───── Stored data

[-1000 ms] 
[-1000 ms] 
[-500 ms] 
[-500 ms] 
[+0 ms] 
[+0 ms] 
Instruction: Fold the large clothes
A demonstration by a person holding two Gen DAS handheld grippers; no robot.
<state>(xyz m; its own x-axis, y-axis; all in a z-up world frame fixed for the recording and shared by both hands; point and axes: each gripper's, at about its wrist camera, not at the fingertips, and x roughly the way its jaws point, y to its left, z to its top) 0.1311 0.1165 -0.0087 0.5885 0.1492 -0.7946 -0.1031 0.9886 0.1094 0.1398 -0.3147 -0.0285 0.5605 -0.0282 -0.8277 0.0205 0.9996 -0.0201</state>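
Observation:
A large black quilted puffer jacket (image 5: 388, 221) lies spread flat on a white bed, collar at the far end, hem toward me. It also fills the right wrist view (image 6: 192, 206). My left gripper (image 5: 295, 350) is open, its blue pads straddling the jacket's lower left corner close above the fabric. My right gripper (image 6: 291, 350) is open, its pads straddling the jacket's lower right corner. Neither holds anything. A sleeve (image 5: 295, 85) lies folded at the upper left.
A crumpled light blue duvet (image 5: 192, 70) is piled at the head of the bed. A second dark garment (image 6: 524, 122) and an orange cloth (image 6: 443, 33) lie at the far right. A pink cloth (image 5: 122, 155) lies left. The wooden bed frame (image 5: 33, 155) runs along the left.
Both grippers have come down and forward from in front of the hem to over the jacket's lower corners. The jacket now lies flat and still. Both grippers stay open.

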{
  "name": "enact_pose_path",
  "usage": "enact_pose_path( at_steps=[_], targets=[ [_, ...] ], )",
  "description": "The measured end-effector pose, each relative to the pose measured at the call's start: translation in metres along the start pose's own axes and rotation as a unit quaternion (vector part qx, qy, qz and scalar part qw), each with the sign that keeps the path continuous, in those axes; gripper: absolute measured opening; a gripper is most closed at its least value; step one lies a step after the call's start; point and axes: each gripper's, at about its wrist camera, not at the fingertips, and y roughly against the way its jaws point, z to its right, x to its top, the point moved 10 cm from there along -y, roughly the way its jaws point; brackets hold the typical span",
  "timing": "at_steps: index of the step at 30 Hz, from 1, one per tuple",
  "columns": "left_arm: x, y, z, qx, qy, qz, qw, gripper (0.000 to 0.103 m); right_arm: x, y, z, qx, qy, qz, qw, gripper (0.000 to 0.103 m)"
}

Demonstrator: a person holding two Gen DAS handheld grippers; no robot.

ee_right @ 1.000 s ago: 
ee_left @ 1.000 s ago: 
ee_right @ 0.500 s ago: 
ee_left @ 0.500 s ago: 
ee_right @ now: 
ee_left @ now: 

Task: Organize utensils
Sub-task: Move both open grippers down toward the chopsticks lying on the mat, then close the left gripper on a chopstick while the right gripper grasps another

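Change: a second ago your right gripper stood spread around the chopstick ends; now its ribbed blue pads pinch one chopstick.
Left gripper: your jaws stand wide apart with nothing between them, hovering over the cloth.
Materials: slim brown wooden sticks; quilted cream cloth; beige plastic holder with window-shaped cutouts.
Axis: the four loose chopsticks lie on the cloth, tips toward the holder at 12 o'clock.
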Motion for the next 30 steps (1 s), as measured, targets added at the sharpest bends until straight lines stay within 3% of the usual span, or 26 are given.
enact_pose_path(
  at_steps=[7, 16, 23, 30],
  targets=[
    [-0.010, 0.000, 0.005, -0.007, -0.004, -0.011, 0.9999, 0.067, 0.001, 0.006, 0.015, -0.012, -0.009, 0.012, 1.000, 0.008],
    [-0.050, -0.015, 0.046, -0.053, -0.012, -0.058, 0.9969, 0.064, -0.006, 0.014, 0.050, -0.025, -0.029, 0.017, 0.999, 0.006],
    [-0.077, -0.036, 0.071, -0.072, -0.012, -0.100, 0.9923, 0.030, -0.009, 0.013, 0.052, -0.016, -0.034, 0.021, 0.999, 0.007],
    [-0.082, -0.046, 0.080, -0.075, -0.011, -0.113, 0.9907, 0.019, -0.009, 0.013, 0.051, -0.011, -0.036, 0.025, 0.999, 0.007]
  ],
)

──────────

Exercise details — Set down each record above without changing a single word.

Reply —
[-1000 ms] 
[-1000 ms] 
[-500 ms] 
[-500 ms] 
[+0 ms] 
[+0 ms] 
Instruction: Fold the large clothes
A demonstration by a person holding two Gen DAS handheld grippers; no robot.
<state>(xyz m; its own x-axis, y-axis; all in a z-up world frame fixed for the recording and shared by both hands; point and axes: each gripper's, at about its wrist camera, not at the fingertips, and x roughly the way its jaws point, y to its left, z to its top) 0.1311 0.1165 -0.0087 0.5885 0.1492 -0.7946 -0.1031 0.9886 0.1094 0.1398 -0.3147 -0.0285 0.5605 -0.0282 -0.8277 0.0205 0.9996 -0.0201</state>
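Observation:
A large black quilted puffer jacket (image 5: 388, 221) lies spread flat on a white bed, collar at the far end, hem toward me. It also fills the right wrist view (image 6: 192, 206). My left gripper (image 5: 295, 350) is open, its blue pads straddling the jacket's lower left corner close above the fabric. My right gripper (image 6: 291, 350) is open, its pads straddling the jacket's lower right corner. Neither holds anything. A sleeve (image 5: 295, 85) lies folded at the upper left.
A crumpled light blue duvet (image 5: 192, 70) is piled at the head of the bed. A second dark garment (image 6: 524, 122) and an orange cloth (image 6: 443, 33) lie at the far right. A pink cloth (image 5: 122, 155) lies left. The wooden bed frame (image 5: 33, 155) runs along the left.
Both grippers have come down and forward from in front of the hem to over the jacket's lower corners. The jacket now lies flat and still. Both grippers stay open.
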
{
  "name": "enact_pose_path",
  "usage": "enact_pose_path( at_steps=[_], targets=[ [_, ...] ], )",
  "description": "The measured end-effector pose, each relative to the pose measured at the call's start: translation in metres along the start pose's own axes and rotation as a unit quaternion (vector part qx, qy, qz and scalar part qw), each with the sign that keeps the path continuous, in those axes; gripper: absolute measured opening; a gripper is most closed at its least value; step one lies a step after the call's start; point and axes: each gripper's, at about its wrist camera, not at the fingertips, and y roughly against the way its jaws point, z to its right, x to its top, the point moved 10 cm from there along -y, roughly the way its jaws point; brackets hold the typical span",
  "timing": "at_steps: index of the step at 30 Hz, from 1, one per tuple",
  "columns": "left_arm: x, y, z, qx, qy, qz, qw, gripper (0.000 to 0.103 m); right_arm: x, y, z, qx, qy, qz, qw, gripper (0.000 to 0.103 m)"
}

Demonstrator: a person holding two Gen DAS handheld grippers; no robot.

ee_right @ 1.000 s ago: 
ee_left @ 1.000 s ago: 
ee_right @ 0.500 s ago: 
ee_left @ 0.500 s ago: 
ee_right @ now: 
ee_left @ now: 

Task: Organize utensils
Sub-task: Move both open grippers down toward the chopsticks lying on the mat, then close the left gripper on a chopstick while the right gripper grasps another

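Change: a second ago your right gripper stood spread around the chopstick ends; now its ribbed blue pads pinch one chopstick.
Left gripper: your jaws stand wide apart with nothing between them, hovering over the cloth.
Materials: slim brown wooden sticks; quilted cream cloth; beige plastic holder with window-shaped cutouts.
Axis: the four loose chopsticks lie on the cloth, tips toward the holder at 12 o'clock.
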Motion for the next 30 steps (1 s), as measured, targets added at the sharpest bends until straight lines stay within 3% of the usual span, or 26 are given.
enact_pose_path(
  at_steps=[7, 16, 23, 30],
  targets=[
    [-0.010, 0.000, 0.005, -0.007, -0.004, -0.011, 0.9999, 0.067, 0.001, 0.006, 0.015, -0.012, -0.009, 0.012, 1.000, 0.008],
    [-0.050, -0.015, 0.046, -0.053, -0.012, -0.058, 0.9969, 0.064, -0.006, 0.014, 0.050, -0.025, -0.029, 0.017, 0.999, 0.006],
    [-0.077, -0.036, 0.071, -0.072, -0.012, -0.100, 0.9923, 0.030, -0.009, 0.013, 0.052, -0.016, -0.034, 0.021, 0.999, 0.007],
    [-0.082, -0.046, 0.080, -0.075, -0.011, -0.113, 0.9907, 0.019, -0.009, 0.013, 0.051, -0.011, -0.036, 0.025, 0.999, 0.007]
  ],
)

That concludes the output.